One of the most recent developments in this area has been the implementation of recommender systems to aid users in the conduct of analytic work, such as activity monitoring and legal investigations. These systems differ from transaction-oriented commercial recommenders in several important ways. In particular, recommenders used in commerce typically employ a “wisdom of crowds” strategy. The large retailer Amazon, for example, develops recommendations for products based on the purchase history of over 100 million customers – a highly successful big data application. In analytic applications, there typically are few users, so recommendations must be based on a different strategy. In practice, they are based on the content of the items being recommended.

The Road to Federated Text Mining: Are we there yet?

Guy Singh (Linguamatics, UK )

The presentation looks at tackling how a wide variety of document types along with a range of ontologies/vocabularies, spread across multiple servers, can be used for text mining. Instead of taking an approach to normalise and integrate the data, we look at how to approach this by leaving the data in multiple locations on the network and in a heterogenous form. A single search that covers multiple data sources regardless of where the data resides on the network has become even more important as data continues its rapid and distributed growth. Extending this approach to NLP-based text mining introduces additional obstacles due to the varied semantic and structural content of documents.

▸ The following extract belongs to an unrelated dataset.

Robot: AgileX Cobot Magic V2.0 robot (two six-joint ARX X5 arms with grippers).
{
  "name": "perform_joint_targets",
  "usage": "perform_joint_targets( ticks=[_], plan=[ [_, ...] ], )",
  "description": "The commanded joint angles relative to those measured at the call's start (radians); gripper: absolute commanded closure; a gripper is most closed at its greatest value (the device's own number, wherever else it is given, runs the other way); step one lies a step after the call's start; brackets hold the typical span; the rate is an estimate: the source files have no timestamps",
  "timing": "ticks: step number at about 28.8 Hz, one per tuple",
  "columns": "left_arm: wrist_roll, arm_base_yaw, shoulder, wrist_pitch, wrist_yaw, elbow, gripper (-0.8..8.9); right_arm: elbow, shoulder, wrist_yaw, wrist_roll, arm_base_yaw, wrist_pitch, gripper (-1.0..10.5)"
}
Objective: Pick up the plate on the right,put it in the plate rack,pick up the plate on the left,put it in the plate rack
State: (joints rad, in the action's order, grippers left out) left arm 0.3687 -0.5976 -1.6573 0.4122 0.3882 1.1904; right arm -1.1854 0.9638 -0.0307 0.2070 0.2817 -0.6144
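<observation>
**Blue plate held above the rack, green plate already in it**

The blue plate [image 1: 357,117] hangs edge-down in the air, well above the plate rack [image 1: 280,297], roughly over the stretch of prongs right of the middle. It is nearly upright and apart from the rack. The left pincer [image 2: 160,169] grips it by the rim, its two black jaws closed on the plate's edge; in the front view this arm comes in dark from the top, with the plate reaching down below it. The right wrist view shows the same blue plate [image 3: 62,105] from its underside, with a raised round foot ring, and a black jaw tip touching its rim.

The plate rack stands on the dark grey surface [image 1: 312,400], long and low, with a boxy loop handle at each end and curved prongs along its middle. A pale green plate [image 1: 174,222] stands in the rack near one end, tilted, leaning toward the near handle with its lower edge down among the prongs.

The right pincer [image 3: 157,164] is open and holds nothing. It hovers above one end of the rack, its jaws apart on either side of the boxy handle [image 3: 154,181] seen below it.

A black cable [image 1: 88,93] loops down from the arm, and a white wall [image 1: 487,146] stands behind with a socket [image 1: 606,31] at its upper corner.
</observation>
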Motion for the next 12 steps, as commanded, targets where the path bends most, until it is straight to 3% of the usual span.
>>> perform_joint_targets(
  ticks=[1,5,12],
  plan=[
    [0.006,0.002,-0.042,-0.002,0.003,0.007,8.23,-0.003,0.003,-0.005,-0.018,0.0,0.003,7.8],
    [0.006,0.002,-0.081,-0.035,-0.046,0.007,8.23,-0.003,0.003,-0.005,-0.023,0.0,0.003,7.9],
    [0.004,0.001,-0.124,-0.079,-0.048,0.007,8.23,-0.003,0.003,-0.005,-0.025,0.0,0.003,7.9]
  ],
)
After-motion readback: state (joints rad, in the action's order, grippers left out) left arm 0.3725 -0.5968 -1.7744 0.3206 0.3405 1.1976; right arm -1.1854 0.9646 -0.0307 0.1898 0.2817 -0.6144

This presentation looks at the challenges associated with providing such a capability and outlines approaches to address them.

Insights into a Next Generation IP and R&D Dashboard

Jeroen Kleinhoven (Treparel, The Netherlands )

Together with Evalueserve, Treparel has released a source-neutral (web based) dashboard for easy client usage in IP and R&D environments. This presentation discusses the results and reactions from the launch customers and their experiences from working with it.